The Abstract and the PDF file have been kindly provided by Nikola Trbojevic who retains copyright. Nikola can be contacted by email.

Nikola Trbojevic (2016) The Impact of Settlement on Woodland Resources in Viking Age Iceland. University of Iceland, Unpublished PhD thesis. 261 pp.

Abstract

The settlement of Iceland in the late 9th and early 10th centuries – the landnám – is associated with a large scale deforestation which resulted in significant and long-term consequences for the island’s fragile environment. The landnám deforestation has been the focus of academic research for more than a century, but its process and reasons remain poorly understood. The size of the pre-landnám forests has not been established and it remains unclear whether the deforestation was an unavoidable effect of human colonisation, whether it was the result of a deliberate strategy or whether it was a case of mismanagement.

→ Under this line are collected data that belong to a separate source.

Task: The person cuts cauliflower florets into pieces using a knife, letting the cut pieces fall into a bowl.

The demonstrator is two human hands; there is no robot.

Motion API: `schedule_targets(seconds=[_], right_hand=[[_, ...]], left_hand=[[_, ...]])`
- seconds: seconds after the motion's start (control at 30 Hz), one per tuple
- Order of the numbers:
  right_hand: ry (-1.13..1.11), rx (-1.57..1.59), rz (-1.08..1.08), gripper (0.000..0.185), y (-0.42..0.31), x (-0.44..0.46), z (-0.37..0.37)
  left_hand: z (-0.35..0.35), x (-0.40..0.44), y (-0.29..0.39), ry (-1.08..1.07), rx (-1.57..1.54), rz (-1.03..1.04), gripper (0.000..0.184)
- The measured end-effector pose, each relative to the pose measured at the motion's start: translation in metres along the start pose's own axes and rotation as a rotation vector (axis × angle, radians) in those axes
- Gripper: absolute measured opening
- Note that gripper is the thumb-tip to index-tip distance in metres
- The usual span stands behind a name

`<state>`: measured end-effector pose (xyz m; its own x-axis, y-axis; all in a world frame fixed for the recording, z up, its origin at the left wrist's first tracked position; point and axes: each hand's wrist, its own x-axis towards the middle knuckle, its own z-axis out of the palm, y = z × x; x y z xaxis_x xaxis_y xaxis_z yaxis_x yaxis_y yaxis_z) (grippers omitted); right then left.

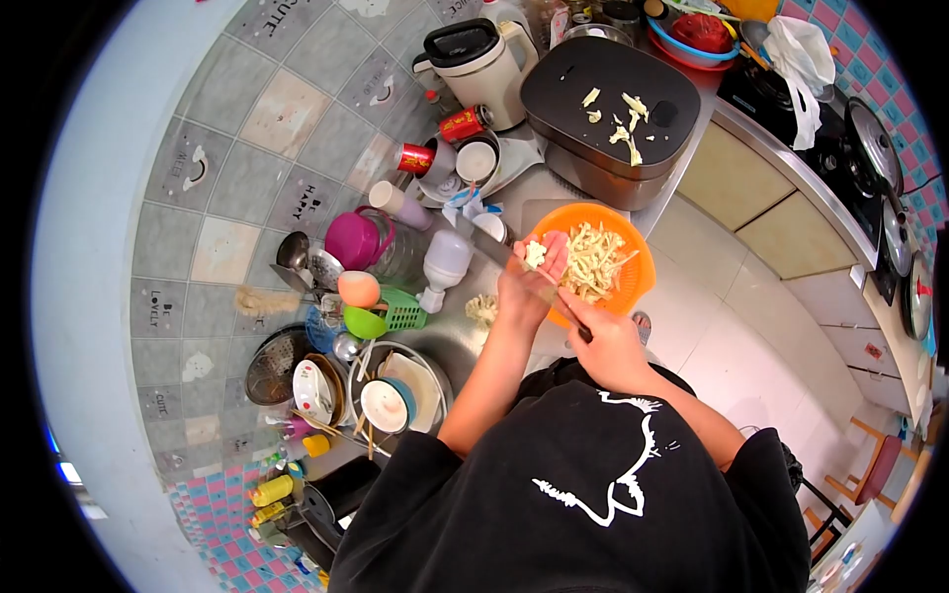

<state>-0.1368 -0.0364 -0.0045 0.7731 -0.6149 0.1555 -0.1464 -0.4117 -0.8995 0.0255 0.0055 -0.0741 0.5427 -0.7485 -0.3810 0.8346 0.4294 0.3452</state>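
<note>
My left hand (535, 282) is palm up at the near side of an orange basket (645, 265), holding a small pale cauliflower piece (535, 254). My right hand (605, 348) is closed round the handle of a kitchen knife (491, 247). Its broad blade points up and left, passing across my left hand. Pale cut cauliflower pieces (597, 261) fill much of the basket. On the steel counter, left of my left wrist, lies another pale clump (482, 309), partly hidden and too small to identify.
Behind the basket stands a dark-lidded cooker (613, 94) with scraps on top, beside a soymilk maker (474, 69). Cups, cans and a white bottle (448, 259) crowd the left. A basin (440, 381) holds bowls and chopsticks. The stove (840, 148) is far right.
</note>
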Motion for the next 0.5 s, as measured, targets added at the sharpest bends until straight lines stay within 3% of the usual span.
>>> schedule_targets(seconds=[0.17,0.5], right_hand=[[-0.115,-0.214,-0.083,0.052,-0.004,-0.002,-0.001],[-0.115,-0.150,-0.023,0.050,-0.001,0.001,0.004]], left_hand=[[-0.008,0.006,-0.002,0.045,0.086,0.096,0.032],[0.005,-0.012,-0.013,0.142,0.207,0.172,0.040]])
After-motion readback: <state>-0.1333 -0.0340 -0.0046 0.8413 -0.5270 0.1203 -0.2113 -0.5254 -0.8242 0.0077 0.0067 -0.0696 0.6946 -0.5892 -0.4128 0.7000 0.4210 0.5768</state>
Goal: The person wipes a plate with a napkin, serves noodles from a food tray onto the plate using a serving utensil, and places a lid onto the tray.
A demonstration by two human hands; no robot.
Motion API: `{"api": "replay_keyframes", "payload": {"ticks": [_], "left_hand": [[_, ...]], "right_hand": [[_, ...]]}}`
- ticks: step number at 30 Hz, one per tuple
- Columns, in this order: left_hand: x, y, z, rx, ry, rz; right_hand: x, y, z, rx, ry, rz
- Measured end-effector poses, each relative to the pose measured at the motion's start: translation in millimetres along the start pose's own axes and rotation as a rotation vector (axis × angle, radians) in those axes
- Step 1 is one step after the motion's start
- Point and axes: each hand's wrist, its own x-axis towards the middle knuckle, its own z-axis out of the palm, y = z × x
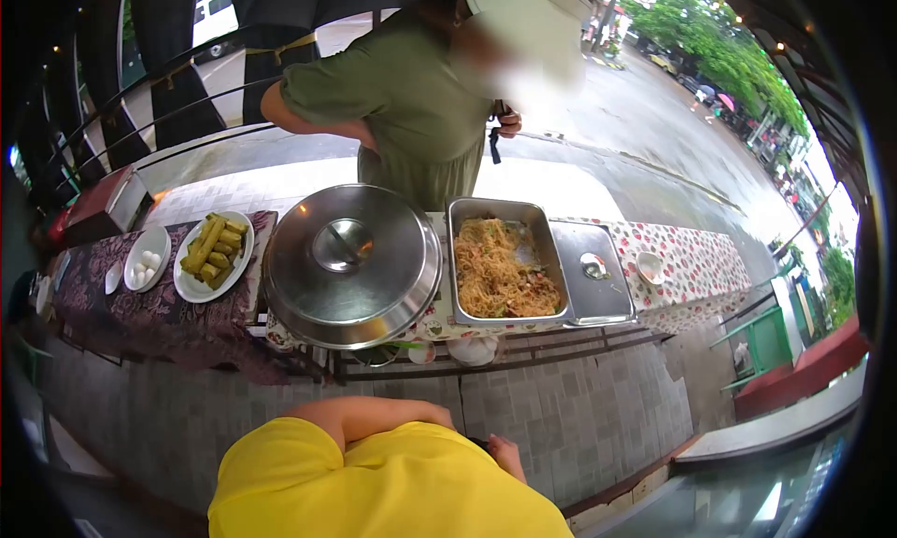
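My left arm [378,415], in a yellow sleeve, bends across the front of my body. The fingers of that hand are hidden behind my shirt. Just past the shirt's edge, my right hand [507,457] shows in part, its fingers curled beside a small dark thing [479,443] that I cannot make out. Both hands are low and apart from the food table. On it, ahead of me, stand a large round pot with a shiny metal lid [392,272] and a steel tray [563,295] of noodles [500,276].
A person in a green dress [420,99] stands across the table. To the left are a plate of leaf-wrapped rolls [217,250] and a bowl of eggs [147,262]. A flat metal lid [598,290] and a small bowl [651,267] are on the right. Grey tiles [579,407] cover the floor.
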Motion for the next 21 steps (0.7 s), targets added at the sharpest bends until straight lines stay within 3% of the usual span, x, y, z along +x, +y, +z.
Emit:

The aim of this dissertation is to throw light on these issues. It establishes an estimate of the extent of the pre-landnám forests and shows that even the most generous estimates for the settlers’ requirements for fuel and building material would not have made an appreciable impact on the woodlands. Rather it was clearance for pastures and home-fields which was the cause of the large scale deforestation. The deforestation process is explored through four possible scenarios of available manpower and social relations. The scenarios are processed through a series of spatially explicit agent-based models of three sample study areas: Vestur-Eyjafjallahreppur, Mývatn and Borgarfjörður. The outcomes of those models suggest that the deforestation was the result of a deliberate strategy to establish and develop an economy based on animal husbandry. This strategy was however applied without a full awareness of the potential and the fragility of the local environments. Very early on, the newly created pastures began to suffer degradation and their grazing potential declined. The decline was caused by a combination of overgrazing, the spread of grazing-tolerant vegetation, and to a lesser degree, by woodland regrowth. As a result, the initial extent of cleared pastures proved insufficient, requiring repeated re-initiation of clearance at many locations. The model outcomes also suggest that the deforestation was neither as drastic nor as rapid as it has commonly been portrayed. Although most of the deforestation had taken place already before the end of the 9th century, it was a drawn-out process which lasted throughout the 10th century and most likely continued well into the post-landnám periods.